Perhaps nothing better illustrates his abilities than the stories of him appearing at the Dil Pickle Club back in the 1920s. The Dil Pickle was one of Chicago’s most famous open forums – a bar (well, not a bar – this was one of the few places during prohibition where you COULDN’T get a drink, as no one there could afford the necessary bribes, and, being packed with anarchists commies, they had enough to worry about without breaking one more law) where people would gather to discuss events of the day, listen to “anyone who was a nut about something” make a speech. Captain Streeter spoke there. So did Jane Addams, Clarence Darrow, and most every other major thinker of the day. Often, after the discussion, Carl Sandburg would play a few folk songs (long before folk-singers became a fixture of coffee shops).

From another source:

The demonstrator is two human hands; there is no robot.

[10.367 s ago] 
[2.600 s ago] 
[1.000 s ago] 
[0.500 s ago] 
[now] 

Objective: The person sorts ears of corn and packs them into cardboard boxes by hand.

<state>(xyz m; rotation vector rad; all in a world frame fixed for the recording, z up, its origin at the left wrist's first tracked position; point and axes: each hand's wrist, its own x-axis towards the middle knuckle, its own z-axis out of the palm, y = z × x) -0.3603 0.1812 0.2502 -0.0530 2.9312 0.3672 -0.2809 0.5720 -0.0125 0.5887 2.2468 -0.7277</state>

The infamous Yellow Kid spoke there on more than one occasion, but his speeches were not so much speeches as demonstrations. He would arrive several hours late, and, instead of giving a speech, proceed to take the audience for twenty bucks. The audience KNEW that he was a con man, and probably barely had twenty bucks between them, but the Yellow Kid somehow managed to con them out of it anyway.
The Yellow Kid died in the 1970s at the age of 100, having stolen something like eight million bucks over the years. While the stories that went around that he never stole from an honest man were probably nonsense, he insisted that most of them were, in fact, people trying to get something for nothing who bought into his many schemes. “Every one of them,” he said, “had larceny in his heart.”
"yellow kid weil" was my great great great grandfather William wiel . My great great grandfather changed his name to William Kirsch after his mothers years ago. It was something she wanted him to do because he wasn't there for them.i think he had a brother John.My great great grandfather lived a hard life. A story in it self.